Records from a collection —
>>>>>

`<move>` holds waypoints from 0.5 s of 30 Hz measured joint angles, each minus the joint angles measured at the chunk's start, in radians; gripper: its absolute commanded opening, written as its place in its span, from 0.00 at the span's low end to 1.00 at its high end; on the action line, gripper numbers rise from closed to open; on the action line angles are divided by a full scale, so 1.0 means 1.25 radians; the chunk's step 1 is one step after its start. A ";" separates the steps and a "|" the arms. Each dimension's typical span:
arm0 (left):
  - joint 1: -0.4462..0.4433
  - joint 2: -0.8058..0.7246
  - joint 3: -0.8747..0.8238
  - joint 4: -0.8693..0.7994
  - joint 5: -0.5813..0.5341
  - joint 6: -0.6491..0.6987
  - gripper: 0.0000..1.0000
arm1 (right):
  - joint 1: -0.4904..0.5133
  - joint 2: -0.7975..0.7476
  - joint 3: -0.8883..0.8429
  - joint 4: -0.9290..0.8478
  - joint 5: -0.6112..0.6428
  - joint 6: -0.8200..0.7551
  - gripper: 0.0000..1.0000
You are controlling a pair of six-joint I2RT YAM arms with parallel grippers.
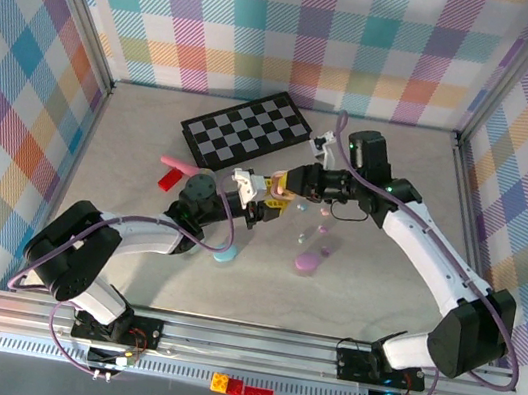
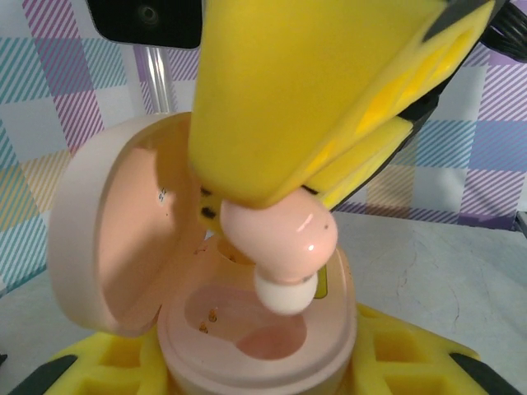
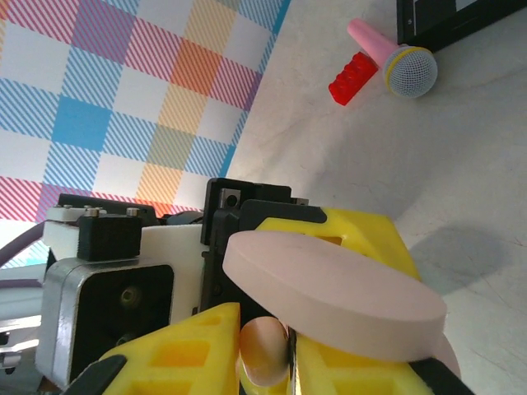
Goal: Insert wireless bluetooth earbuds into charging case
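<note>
Your right gripper (image 3: 265,333) pinches one glossy pink plastic earbud (image 2: 280,239) with a white tip, right over the socket of one open pink oval charging case (image 2: 115,239). Your left gripper (image 1: 249,193) is clamped on that case's base. Two other oval cases lie on the grey table (image 1: 377,308): one purple case (image 1: 309,263) and one bluish case (image 1: 224,254).
</note>
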 measured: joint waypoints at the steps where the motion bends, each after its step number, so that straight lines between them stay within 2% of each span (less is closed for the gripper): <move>1: 0.000 0.002 0.000 0.000 -0.003 0.000 0.34 | 0.004 0.001 0.002 -0.002 0.006 -0.004 0.21; 15: -0.005 0.006 0.000 -0.002 -0.020 -0.001 0.34 | 0.037 0.002 0.014 -0.022 0.081 -0.030 0.21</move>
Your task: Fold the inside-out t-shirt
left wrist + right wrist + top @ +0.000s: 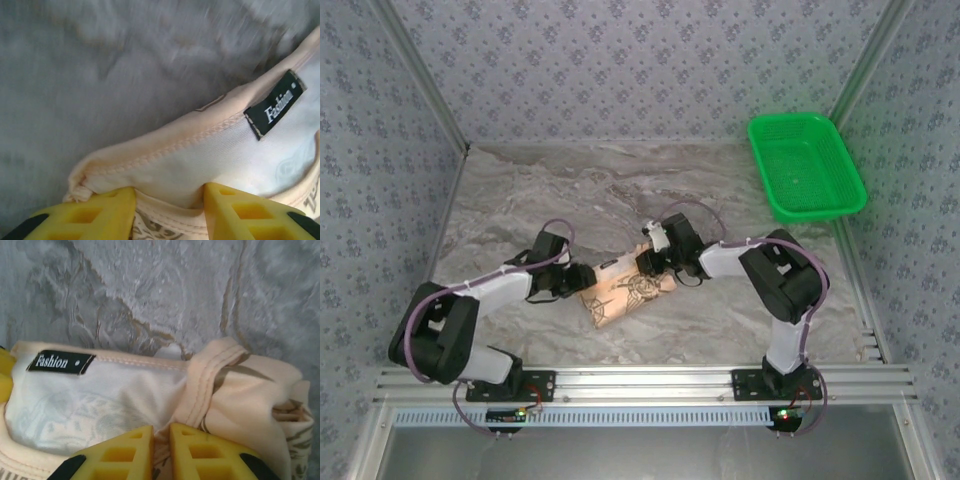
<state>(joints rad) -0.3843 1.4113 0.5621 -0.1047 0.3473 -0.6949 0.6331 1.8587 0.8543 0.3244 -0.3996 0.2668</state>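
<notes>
The inside-out t-shirt lies bunched into a small peach bundle with dark print at the middle of the marble table. My left gripper is at its left end. In the left wrist view, the left gripper has its yellow fingers on either side of a fold of the neckline, with cloth filling the gap. A black "Fashion" label sits on the collar. My right gripper is at the bundle's far right end. In the right wrist view, the right gripper has its fingers nearly together, pinching cloth beside the collar band and the label.
A green plastic basket stands at the back right of the table. Patterned walls close in the left, back and right sides. An aluminium rail runs along the near edge where both arms are mounted.
</notes>
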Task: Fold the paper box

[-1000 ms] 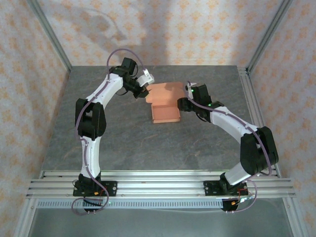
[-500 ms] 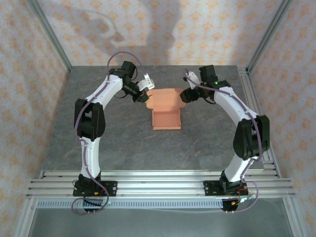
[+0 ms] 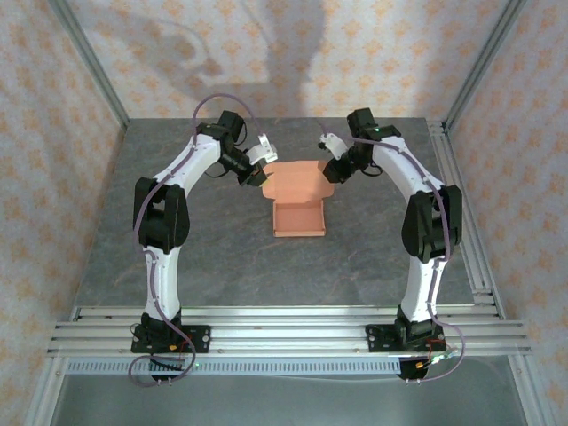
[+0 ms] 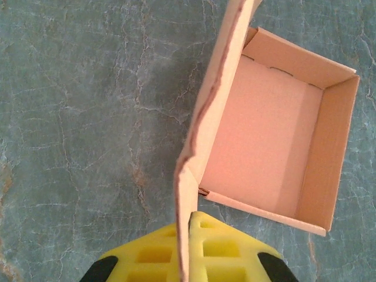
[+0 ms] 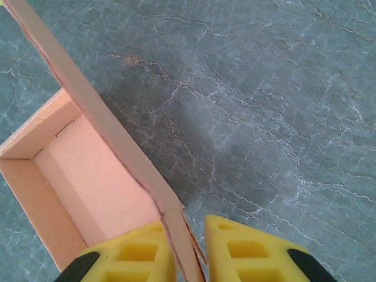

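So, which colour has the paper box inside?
The paper box is salmon pink inside, plain, with no print. The left wrist view shows it best.

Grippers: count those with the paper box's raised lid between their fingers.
2. The left gripper pinches the lid's left corner. The right gripper has its fingers on either side of the lid's right corner. Both are at the far side of the paper box.

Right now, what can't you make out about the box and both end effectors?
Right wrist view: whether the right end effector grips the paper box flap; bottom edge cuts it off.
Left wrist view: left end effector pad contact, hidden by edge-on flap.
Top view: both grips too small.
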Robot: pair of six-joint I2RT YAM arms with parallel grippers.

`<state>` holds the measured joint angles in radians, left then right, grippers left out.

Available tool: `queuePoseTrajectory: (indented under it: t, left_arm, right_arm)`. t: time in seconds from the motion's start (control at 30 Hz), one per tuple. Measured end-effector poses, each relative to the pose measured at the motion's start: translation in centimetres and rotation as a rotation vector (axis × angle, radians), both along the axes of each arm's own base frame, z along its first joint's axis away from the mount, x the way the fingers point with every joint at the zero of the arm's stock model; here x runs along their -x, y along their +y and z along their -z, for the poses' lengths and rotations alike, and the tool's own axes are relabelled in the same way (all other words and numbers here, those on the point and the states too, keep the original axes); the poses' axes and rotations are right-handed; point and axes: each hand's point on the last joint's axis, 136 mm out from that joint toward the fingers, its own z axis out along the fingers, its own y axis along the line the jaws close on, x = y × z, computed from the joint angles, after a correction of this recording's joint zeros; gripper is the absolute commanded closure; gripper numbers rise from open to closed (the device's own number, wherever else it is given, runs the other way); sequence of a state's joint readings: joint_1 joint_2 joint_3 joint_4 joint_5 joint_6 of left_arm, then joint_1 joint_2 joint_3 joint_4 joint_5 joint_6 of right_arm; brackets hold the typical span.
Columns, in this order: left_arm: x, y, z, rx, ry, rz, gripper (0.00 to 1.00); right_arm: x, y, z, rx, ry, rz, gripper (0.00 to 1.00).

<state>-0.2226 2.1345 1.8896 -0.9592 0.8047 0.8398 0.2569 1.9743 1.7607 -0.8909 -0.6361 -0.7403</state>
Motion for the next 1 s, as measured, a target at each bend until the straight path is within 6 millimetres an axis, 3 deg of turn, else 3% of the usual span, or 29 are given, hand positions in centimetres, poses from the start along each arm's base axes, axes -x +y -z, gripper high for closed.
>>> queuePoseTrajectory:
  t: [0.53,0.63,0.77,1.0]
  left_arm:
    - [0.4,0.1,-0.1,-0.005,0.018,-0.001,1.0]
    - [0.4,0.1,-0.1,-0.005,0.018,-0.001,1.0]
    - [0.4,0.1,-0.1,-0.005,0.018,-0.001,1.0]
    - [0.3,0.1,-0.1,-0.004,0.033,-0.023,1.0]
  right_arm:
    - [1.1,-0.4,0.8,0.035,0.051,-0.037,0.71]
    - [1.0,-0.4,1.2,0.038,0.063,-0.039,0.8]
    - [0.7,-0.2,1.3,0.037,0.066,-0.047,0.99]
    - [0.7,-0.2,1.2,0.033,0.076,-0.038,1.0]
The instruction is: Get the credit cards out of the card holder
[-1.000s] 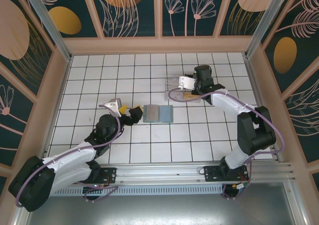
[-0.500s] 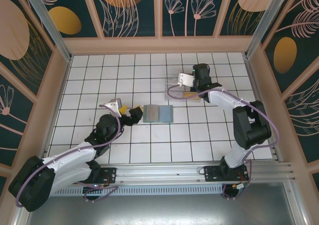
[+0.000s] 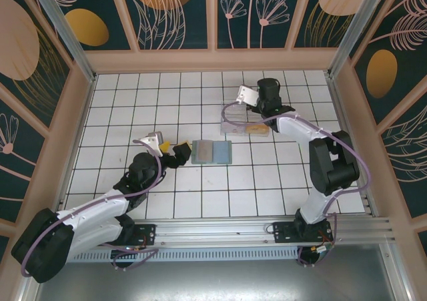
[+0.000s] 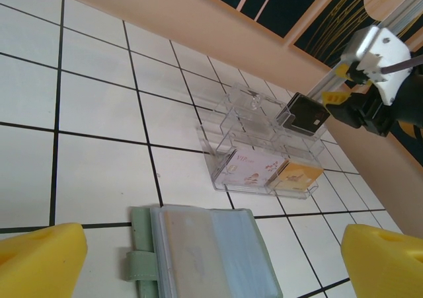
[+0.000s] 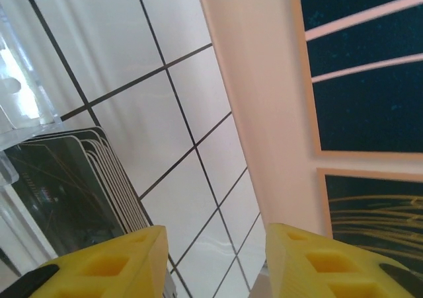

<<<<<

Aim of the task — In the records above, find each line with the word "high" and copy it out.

Task solution —
`<move>` holds waypoints from 0.5 s of 30 Hz measured joint angles, each minus the joint angles measured at the chunk's start, in radians; gripper: its absolute commanded opening, written as its place in its span, from 0.00 at the span's low end to 1.00 at its high end; on the action line, gripper numbers rise from closed to open; on the action line angles are divided by a full scale, so 1.0 means 1.25 radians; the chunk's step 1 is one step after its start. A ";" separates the steps and a "|" the arms. Each dimension's typical span:
Motion for the next 1 s, as measured, a target at each bend until the straight path is within 6 millimetres an axis, 3 deg of turn, else 3% of the usual span, or 29 are given, hand positions in centimetres, poses from the start along each arm's base axes, axes -x +y -z, gripper high for closed.

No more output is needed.